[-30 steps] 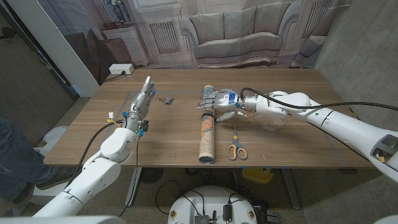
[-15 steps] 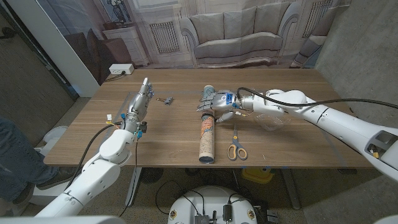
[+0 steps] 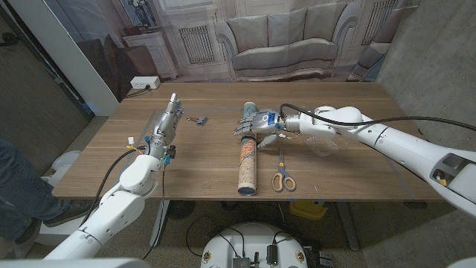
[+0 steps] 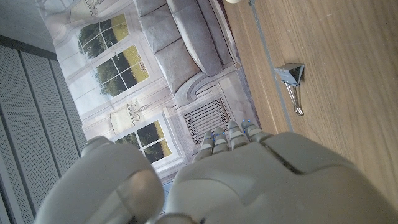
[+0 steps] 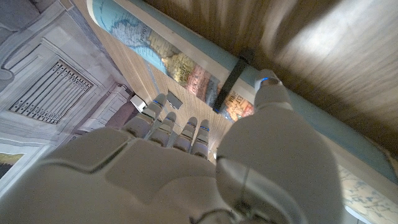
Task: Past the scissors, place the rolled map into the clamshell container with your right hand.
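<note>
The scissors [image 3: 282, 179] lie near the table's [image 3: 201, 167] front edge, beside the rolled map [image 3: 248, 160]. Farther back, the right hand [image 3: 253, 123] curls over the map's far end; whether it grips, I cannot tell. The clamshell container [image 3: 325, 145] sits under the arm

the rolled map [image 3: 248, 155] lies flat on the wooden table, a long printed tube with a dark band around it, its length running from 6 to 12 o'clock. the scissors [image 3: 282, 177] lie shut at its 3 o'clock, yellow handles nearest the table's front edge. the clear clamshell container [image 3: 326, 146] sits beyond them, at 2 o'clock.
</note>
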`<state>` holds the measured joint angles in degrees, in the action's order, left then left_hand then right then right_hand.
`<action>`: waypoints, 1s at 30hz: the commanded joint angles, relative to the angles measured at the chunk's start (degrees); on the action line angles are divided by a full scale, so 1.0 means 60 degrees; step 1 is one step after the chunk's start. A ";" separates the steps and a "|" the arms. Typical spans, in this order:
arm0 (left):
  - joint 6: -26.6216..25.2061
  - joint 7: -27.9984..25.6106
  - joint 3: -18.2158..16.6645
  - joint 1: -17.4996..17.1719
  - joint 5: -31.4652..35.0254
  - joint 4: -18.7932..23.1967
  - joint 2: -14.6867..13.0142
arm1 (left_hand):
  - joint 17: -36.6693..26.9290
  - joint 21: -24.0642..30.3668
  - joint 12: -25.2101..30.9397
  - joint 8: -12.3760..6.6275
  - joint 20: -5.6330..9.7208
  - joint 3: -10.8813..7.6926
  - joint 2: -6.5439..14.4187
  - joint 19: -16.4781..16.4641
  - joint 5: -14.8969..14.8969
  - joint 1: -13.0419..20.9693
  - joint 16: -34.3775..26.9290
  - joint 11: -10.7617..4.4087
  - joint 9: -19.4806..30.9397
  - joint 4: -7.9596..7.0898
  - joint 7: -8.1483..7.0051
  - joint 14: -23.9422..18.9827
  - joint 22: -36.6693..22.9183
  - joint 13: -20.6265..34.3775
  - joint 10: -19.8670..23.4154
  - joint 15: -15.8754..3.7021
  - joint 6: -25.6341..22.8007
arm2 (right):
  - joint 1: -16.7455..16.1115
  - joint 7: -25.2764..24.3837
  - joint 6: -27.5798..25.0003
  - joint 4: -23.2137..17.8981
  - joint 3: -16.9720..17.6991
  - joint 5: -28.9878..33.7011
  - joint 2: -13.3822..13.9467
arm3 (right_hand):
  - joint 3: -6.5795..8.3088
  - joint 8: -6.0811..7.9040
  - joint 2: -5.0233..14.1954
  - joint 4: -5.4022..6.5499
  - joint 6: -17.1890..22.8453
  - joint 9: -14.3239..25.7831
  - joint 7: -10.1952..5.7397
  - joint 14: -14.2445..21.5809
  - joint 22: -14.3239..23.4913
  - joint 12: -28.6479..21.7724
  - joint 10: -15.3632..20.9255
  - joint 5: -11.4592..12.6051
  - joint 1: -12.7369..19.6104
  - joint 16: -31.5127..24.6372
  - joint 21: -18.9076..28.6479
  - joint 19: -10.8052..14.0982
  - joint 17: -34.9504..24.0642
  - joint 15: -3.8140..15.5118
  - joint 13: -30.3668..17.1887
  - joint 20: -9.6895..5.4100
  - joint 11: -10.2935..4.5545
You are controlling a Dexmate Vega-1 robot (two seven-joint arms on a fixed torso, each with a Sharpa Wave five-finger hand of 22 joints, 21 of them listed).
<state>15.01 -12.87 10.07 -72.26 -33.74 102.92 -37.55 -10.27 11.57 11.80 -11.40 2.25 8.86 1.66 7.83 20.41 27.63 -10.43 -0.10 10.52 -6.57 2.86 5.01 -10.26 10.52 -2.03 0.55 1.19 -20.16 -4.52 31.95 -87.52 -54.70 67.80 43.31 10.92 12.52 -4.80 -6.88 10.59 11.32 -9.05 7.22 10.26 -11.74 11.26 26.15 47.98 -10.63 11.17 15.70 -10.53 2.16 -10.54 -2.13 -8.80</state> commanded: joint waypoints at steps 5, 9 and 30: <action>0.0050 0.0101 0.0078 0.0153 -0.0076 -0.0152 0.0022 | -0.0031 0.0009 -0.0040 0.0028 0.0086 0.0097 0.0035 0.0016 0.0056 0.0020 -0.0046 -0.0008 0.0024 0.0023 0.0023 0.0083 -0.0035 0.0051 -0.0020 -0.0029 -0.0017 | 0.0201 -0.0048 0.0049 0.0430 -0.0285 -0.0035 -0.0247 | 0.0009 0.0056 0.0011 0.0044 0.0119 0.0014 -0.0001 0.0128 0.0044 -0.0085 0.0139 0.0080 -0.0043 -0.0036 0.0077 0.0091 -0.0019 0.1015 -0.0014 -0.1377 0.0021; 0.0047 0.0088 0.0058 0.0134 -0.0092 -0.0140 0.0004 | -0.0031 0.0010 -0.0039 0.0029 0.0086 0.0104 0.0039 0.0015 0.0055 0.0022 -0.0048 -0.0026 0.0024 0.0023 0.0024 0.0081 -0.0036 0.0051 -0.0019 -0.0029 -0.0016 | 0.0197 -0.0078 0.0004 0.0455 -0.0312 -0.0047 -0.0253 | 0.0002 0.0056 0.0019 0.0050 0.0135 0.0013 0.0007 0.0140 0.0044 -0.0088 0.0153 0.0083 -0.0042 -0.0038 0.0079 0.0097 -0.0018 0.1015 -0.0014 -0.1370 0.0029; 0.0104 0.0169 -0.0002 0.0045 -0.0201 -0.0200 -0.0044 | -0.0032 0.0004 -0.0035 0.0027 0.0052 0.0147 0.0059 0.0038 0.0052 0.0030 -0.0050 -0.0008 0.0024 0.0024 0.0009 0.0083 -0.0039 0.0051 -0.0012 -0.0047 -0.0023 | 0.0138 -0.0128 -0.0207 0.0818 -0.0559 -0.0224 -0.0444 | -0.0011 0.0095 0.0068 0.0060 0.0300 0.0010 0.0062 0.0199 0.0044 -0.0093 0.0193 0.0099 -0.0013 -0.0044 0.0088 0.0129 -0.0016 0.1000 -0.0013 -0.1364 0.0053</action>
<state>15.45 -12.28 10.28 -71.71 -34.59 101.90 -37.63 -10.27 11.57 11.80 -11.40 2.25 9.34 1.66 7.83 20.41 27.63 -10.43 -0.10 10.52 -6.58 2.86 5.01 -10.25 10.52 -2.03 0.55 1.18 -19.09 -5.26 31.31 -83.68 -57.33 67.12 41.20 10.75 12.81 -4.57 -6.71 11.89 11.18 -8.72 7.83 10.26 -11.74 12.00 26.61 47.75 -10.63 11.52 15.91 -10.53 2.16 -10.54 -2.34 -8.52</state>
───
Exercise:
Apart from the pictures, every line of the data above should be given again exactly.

Response:
[-30 steps] 
[-15 steps] 
[+0 steps] 
[+0 steps] 
[+0 steps] 
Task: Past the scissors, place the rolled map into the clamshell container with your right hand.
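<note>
The scissors [image 3: 282, 179] lie near the table's [image 3: 201, 167] front edge, beside the rolled map [image 3: 248, 160]. Farther back, the right hand [image 3: 253, 123] curls over the map's far end; whether it grips, I cannot tell. The clamshell container [image 3: 325, 145] sits under the arm

the rolled map [image 3: 248, 155] lies flat on the wooden table, a long printed tube with a dark band around it, its length running from 6 to 12 o'clock. the scissors [image 3: 282, 177] lie shut at its 3 o'clock, yellow handles nearest the table's front edge. the clear clamshell container [image 3: 326, 146] sits beyond them, at 2 o'clock.
</note>
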`<state>` holds the measured joint angles in degrees, in the action's order, left then left_hand then right then right_hand.
`<action>`: waypoints, 1s at 30hz: the commanded joint angles, relative to the angles measured at the chunk's start (degrees); on the action line angles are divided by a full scale, so 1.0 means 60 degrees; step 1 is one step after the chunk's start. A ";" separates the steps and a "|" the arms. Typical spans, in this order:
arm0 (left):
  - joint 6: -26.6216..25.2061
  - joint 7: -27.9984..25.6106
  - joint 3: -18.2158..16.6645
  - joint 1: -17.4996..17.1719
  - joint 5: -31.4652..35.0254
  - joint 4: -18.7932..23.1967
  - joint 2: -14.6867..13.0142
arm1 (left_hand):
  - joint 17: -36.6693..26.9290
  - joint 21: -24.0642..30.3668
  - joint 12: -25.2101..30.9397
  - joint 8: -12.3760..6.6275
  - joint 20: -5.6330..9.7208
  - joint 3: -10.8813..7.6926
  - joint 2: -6.5439..14.4187
  - joint 19: -16.4781..16.4641
  - joint 5: -14.8969..14.8969
  - joint 1: -13.0419..20.9693
  - joint 16: -34.3775..26.9290
  - joint 11: -10.7617..4.4087
  - joint 9: -19.4806..30.9397
  - joint 4: -7.9596..7.0898
  - joint 7: -8.1483..7.0051
  - joint 14: -23.9422..18.9827
  - joint 22: -36.6693..22.9183
  - joint 13: -20.6265..34.3775
  - joint 10: -19.8670..23.4154
  - joint 15: -15.8754..3.7021
  - joint 6: -25.6341..22.8007
arm2 (right):
  - joint 1: -16.7455..16.1115
  - joint 7: -25.2764..24.3837
  - joint 6: -27.5798..25.0003
  - joint 4: -23.2137..17.8981
  - joint 3: -16.9720..17.6991
  - joint 5: -28.9878..33.7011
  - joint 2: -13.3822..13.9467
arm3 (right_hand):
  - joint 3: -6.5795..8.3088
  - joint 8: -6.0811..7.9040
  - joint 2: -5.0233..14.1954
  - joint 4: -5.4022..6.5499
  - joint 6: -17.1890..22.8453
  - joint 9: -14.3239..25.7831
  - joint 7: -10.1952..5.7397
  - joint 14: -14.2445..21.5809
  - joint 22: -14.3239..23.4913
  - joint 12: -28.6479..21.7724
  - joint 10: -15.3632..20.9255
  - joint 5: -11.4592..12.6051
  - joint 1: -12.7369..19.6104
  - joint 16: -31.5127..24.6372
  - joint 21: -18.9076..28.6479
  - joint 19: -10.8052..14.0982
  - joint 17: -34.9504..24.0642
  - joint 15: -3.8140..15.5118
  - joint 13: -30.3668..17.1887
  - joint 20: -9.6895..5.4100
  - joint 11: -10.2935..4.5545
You are controlling a Dexmate Vega-1 robot (two seven-joint arms on a fixed torso, each with a Sharpa Wave five-finger hand of 22 joints, 21 of them listed).
<state>15.01 -12.87 10.07 -72.26 -33.74 102.92 -37.55 -10.27 11.57 11.80 -11.40 2.25 8.86 1.66 7.83 20.41 27.63 -10.43 -0.10 10.52 -6.57 2.86 5.01 -10.26 10.52 -2.03 0.55 1.19 -20.16 -4.52 31.95 -87.52 -54.70 67.80 43.31 10.92 12.52 -4.80 -6.88 10.59 11.32 -9.05 7.22 10.26 -11.74 11.26 26.15 47.98 -10.63 11.17 15.70 -10.53 2.16 -10.54 -2.13 -8.80</state> commanded: joint waypoints at steps 5, 9 and 30: <action>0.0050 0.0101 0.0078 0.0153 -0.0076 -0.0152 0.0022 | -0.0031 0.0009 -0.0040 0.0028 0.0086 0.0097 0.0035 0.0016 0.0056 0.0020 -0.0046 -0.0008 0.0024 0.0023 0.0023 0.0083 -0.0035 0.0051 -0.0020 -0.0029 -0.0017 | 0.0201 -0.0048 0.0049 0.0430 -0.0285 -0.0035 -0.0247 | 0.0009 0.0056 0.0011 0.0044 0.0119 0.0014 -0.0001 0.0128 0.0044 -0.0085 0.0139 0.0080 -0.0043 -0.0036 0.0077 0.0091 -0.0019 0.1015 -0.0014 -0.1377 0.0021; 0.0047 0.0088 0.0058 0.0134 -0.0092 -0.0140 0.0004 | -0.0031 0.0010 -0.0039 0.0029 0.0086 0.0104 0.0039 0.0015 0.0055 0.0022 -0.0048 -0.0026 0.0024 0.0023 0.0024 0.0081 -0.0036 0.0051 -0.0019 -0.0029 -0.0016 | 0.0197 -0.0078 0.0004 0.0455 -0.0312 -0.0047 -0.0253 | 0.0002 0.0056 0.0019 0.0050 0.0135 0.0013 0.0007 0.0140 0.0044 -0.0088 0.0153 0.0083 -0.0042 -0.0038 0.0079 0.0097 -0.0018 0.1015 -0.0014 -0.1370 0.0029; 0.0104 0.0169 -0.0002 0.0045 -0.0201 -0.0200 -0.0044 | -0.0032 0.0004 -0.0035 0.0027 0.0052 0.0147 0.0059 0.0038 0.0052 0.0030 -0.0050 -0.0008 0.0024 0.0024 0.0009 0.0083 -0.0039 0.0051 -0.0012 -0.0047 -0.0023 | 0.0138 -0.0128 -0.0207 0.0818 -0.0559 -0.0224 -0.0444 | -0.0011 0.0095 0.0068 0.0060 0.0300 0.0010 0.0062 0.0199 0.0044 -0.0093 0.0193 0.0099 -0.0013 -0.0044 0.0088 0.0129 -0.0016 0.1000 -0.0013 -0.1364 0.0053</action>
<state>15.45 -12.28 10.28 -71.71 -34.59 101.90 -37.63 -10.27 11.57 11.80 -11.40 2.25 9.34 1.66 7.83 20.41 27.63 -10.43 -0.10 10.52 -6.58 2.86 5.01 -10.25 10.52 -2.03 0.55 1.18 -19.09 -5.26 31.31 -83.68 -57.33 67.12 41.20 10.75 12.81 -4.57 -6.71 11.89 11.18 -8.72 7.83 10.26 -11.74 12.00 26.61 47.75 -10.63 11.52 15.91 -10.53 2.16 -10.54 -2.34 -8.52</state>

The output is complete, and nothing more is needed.